Docker for Windows
Docker for Windows is available from Docker Store—navigate to https://dockr.ly/docker-for-windows. You can choose between the Stable channel and the Edge channel. Both channels give you Docker CE, but the Edge channel follows the monthly release cycle, and you will get experimental features. The Stable channel follows the EE release cycle, with quarterly updates.
Download and run the installer. The installer will verify that you can run Docker in your setup and will configure the Windows features needed to support Docker. When Docker is running, you will see a whale icon in the notification bar, which you can click on for options:
You need to select Switch to Windows containers before you do anything else.
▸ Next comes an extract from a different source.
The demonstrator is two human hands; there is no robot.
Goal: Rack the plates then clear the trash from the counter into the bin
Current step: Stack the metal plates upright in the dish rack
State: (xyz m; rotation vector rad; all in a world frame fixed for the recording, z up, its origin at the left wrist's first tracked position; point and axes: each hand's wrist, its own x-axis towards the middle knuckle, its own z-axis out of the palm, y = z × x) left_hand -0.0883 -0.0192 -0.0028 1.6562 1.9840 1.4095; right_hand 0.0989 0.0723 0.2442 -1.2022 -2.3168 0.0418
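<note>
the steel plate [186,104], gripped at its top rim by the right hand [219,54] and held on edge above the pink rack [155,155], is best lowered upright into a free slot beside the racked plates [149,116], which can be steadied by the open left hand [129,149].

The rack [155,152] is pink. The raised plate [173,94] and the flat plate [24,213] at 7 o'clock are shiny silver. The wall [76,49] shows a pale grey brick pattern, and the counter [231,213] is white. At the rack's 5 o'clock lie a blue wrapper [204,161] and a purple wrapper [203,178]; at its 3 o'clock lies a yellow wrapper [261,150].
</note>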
Docker for Windows can run Linux containers by running Docker inside a Linux VM on your machine. That's great to test out Linux apps to see how they run in containers, but this book is all about Windows containers - switch over, and Docker will remember that setting in future.
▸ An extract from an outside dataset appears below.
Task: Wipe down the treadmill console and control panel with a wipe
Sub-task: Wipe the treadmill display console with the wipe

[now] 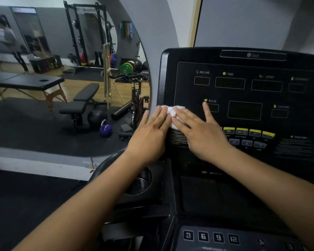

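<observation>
The black treadmill console [243, 91] fills the right half of the head view, with dark display windows and a row of yellow buttons [248, 132]. A crumpled white wipe [172, 110] lies flat on the console's lower left area. My right hand [199, 131] presses on the wipe with straight, spread fingers. My left hand [150, 133] lies flat beside it, fingers straight, fingertips on the wipe's left edge and the console's left rim. Most of the wipe is hidden under both hands.
A lower control panel [210, 237] with number keys sits near the bottom edge. A cup holder [140, 182] is under my left forearm. To the left, a large mirror [62, 78] reflects gym equipment and a person.
</observation>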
While Docker for Windows is running, you can open Command Prompt or a PowerShell session and start working with containers. First, verify that everything is working as expected by running docker version. You should see output similar to this:
> docker version
Client:
Version: 17.06.0-ce
API version: 1.30
Go version: go1.8.3
Git commit: 02c1d87
Built: Fri Jun 23 21:30:30 2017
OS/Arch: windows/amd64
Server:
Version: 17.06.0-ce
API version: 1.30 (minimum version 1.24)
Go version: go1.8.3
Git commit: 02c1d87
Built: Fri Jun 23 22:19:00 2017
OS/Arch: windows/amd64
Experimental: true
Now run a simple container:
docker container run dockeronwindows/ch01-whale
This uses a public image on Docker Cloud—one of the sample images for this book, which Docker will pull the first time you use it. If you don't have any other images, this will take few minutes, as it will also download the Microsoft Nano Server image that my image uses as a base. When the container runs, it shows some ASCII art and then exits. Run the same command again, and you will see that it executes much more quickly as the images are now cached locally.
That's all the setup you need. Docker for Windows also contains the Docker Compose tool I'll be using later in the book, so you're all set to follow along with the code samples.